- [PROBLEM STATEMENT]:
Repeat exactly the lines that run from the one containing "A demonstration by" to the end of the data, and leave out all others.

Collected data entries
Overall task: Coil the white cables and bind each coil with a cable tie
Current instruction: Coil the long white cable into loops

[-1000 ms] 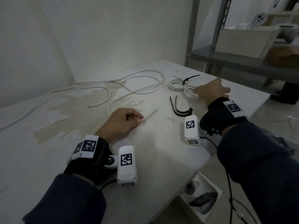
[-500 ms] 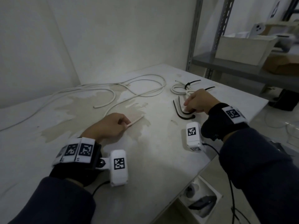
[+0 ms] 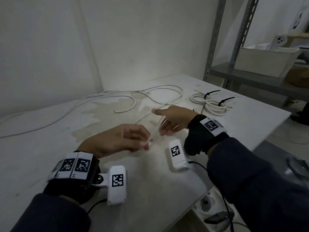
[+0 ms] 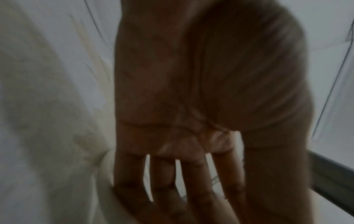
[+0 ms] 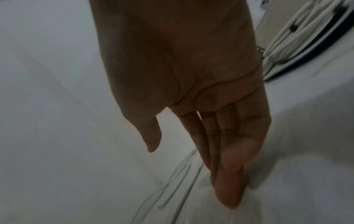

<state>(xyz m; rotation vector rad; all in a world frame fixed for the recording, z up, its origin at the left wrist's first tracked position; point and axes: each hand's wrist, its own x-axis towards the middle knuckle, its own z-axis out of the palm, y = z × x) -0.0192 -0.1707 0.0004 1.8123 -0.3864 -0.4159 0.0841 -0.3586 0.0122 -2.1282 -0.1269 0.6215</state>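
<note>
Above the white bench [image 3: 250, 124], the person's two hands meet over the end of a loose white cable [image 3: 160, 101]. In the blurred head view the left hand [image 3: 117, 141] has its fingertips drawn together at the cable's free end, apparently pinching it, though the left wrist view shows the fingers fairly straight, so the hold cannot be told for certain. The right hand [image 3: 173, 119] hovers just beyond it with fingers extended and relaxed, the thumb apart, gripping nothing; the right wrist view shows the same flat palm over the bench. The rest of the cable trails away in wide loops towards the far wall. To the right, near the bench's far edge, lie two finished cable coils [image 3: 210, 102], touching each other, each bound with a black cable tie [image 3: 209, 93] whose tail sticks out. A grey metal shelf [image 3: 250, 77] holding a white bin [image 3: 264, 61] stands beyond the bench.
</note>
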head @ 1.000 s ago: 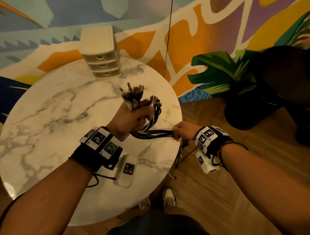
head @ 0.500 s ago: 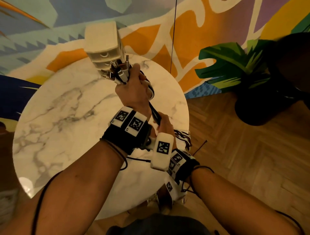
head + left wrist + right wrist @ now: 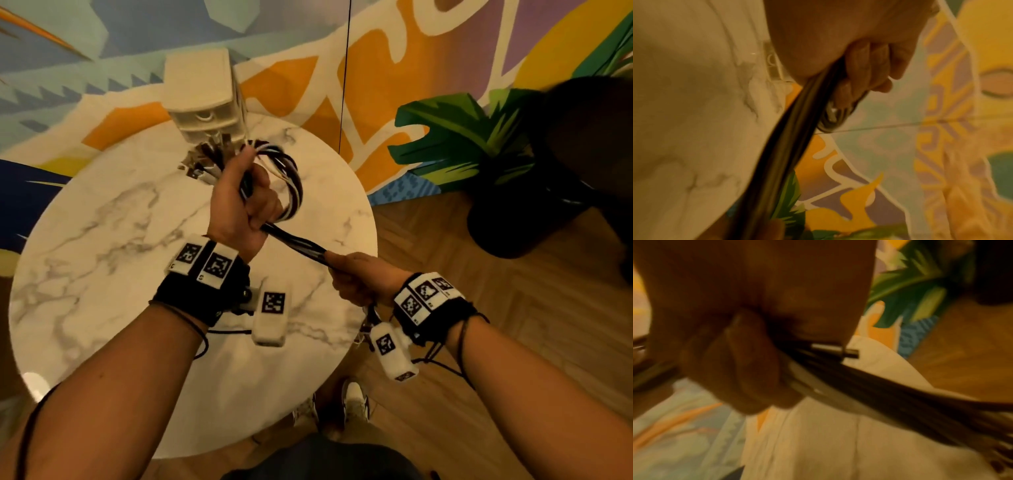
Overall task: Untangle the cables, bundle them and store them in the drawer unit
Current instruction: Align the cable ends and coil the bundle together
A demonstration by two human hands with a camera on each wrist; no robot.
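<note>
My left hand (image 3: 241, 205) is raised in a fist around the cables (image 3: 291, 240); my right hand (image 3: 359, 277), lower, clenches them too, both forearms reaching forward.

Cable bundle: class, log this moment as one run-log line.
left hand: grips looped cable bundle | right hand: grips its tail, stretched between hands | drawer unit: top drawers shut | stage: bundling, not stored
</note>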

- [EXERCISE RESPONSE]:
A demonstration by two human hands with a camera on each wrist; no robot.
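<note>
My left hand (image 3: 241, 205) is raised in a fist around the cables (image 3: 291, 240); my right hand (image 3: 359, 277), lower, clenches them too, both forearms reaching forward.

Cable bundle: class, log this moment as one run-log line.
left hand: grips looped cable bundle | right hand: grips its tail, stretched between hands | drawer unit: top drawers shut | stage: bundling, not stored
</note>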

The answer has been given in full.